▸ Problem requirements
Copy the lines below, word for word, from the first through the line containing "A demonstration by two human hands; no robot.". Leave the pictures out.

▸ Source data

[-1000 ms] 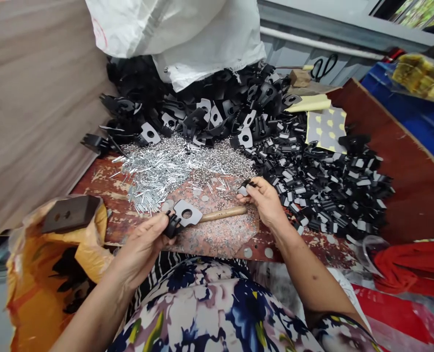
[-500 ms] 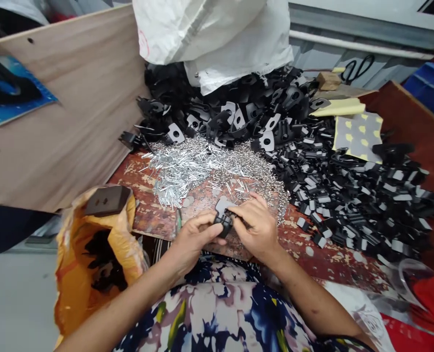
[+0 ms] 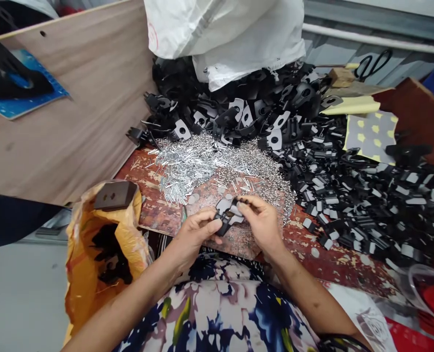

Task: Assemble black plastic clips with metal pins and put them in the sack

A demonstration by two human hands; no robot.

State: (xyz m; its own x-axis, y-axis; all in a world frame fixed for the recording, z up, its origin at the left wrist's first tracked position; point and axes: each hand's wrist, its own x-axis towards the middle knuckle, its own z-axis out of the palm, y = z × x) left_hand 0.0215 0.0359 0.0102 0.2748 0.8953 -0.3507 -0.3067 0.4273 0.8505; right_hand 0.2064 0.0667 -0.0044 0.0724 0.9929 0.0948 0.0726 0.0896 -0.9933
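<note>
My left hand is closed around the lower end of a black plastic clip, thumb on top. Grey flat faces show on the clip, which is held above the bench front. At its upper right, my right hand pinches a small dark plastic piece; whether this piece is joined to the clip I cannot tell. Just beyond both hands lies a heap of thin silver metal pins, with small metal springs heaped to its right.
Black clip halves are piled at the back under a white sack. Smaller black parts cover the right side. An orange bag holding black pieces stands at left, a brown block on its rim. A wooden board rises behind it.
The clip in my left hand now shows more grey surface and looks more spread out. My right fingers have shifted slightly up on it. The whole view has moved a little.
</note>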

▸ Reply
[-1000 ms] 
[-500 ms] 
[+0 ms] 

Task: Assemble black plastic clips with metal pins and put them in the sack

A demonstration by two human hands; no robot.

Output for the exercise is now complete.